# 10 Science Fiction and Fantasy Shows for January



## J-Sun (Jan 6, 2016)

Much like Brian's 75 Science fiction and Fantasy films for 2016, here's

Don't Miss These 10 Genre Shows Premiering in January!. (tor.com)

Six of them are on network television and I assume the rest of the world will get most of them at the same time or not too long after.

Have to say that it doesn't look too thrilling to me: I was going to give _Lucifer_ a try but wasn't expecting much. I loved _Agent Carter_ when it started but it quickly sank and I'll just be watching it as long as it doesn't keep declining but wishing it were _Shield_. And I don't know why I'm looking forward to the _X-Files_ little mini-series thing (people do recall how awful that was for many years before it was finally cancelled, right?) but I'm just hoping it picks up from pre-movie _X-Files_ rather than from I-quit-watching-it-long-ago _X-Files_. Only six episodes, so what the heck. 

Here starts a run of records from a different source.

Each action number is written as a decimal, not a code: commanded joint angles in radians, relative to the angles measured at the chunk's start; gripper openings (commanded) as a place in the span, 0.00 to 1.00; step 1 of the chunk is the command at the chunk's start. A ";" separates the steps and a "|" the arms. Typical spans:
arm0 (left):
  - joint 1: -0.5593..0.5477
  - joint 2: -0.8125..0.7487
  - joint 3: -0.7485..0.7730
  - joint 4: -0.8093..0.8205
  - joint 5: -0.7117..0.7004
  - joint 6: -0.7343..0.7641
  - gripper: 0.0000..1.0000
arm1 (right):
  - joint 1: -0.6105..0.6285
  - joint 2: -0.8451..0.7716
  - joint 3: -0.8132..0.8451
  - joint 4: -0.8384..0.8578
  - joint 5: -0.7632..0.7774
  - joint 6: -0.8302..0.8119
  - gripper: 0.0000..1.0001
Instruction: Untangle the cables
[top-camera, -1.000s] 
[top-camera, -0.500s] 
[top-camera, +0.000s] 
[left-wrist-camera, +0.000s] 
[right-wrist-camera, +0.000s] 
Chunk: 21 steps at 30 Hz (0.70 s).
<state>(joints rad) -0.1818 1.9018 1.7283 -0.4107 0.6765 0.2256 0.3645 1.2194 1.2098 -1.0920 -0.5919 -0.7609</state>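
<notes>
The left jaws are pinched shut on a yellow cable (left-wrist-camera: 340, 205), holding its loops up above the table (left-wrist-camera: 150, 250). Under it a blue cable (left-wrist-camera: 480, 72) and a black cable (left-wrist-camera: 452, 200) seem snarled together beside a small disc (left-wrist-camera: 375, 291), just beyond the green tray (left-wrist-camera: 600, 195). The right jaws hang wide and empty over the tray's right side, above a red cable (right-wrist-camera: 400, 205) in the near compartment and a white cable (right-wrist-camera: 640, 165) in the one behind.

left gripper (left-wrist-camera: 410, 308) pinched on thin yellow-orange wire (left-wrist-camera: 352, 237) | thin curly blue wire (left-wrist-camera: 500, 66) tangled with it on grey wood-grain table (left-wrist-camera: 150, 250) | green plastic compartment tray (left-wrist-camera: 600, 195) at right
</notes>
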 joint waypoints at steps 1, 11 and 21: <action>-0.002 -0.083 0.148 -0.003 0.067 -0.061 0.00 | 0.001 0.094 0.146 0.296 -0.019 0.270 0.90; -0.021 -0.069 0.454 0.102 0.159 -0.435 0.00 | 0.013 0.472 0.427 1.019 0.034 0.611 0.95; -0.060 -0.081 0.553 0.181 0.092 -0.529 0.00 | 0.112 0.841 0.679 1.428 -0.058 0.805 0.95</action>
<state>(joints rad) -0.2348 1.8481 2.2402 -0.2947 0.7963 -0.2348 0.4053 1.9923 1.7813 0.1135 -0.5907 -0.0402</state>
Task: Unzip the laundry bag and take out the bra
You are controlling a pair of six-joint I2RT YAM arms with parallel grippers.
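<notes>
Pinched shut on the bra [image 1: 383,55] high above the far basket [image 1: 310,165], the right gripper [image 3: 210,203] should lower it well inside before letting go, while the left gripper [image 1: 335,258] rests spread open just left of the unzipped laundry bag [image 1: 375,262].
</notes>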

Anything look good to other folks? Or did Tor miss stuff we ought to know about?


----------



## Droflet (Jan 6, 2016)

I too, am hoping Agent Carter lifts its game, because when it's good it's great. The rest, meh. Might give second chance a look and see where it goes. Yeah, like the upcoming movies, TV is not looking good. I guess the days of BSG are truly behind us. Sigh.


----------



## Brian G Turner (Jan 6, 2016)

And although not a debut, we have Season 3 of _Agents of SHIELD_ starting in the UK this weekend.


----------



## Juliana (Jan 15, 2016)

I think that list pretty much covers everything on my own to-see list. 
Going to be a busy year!


----------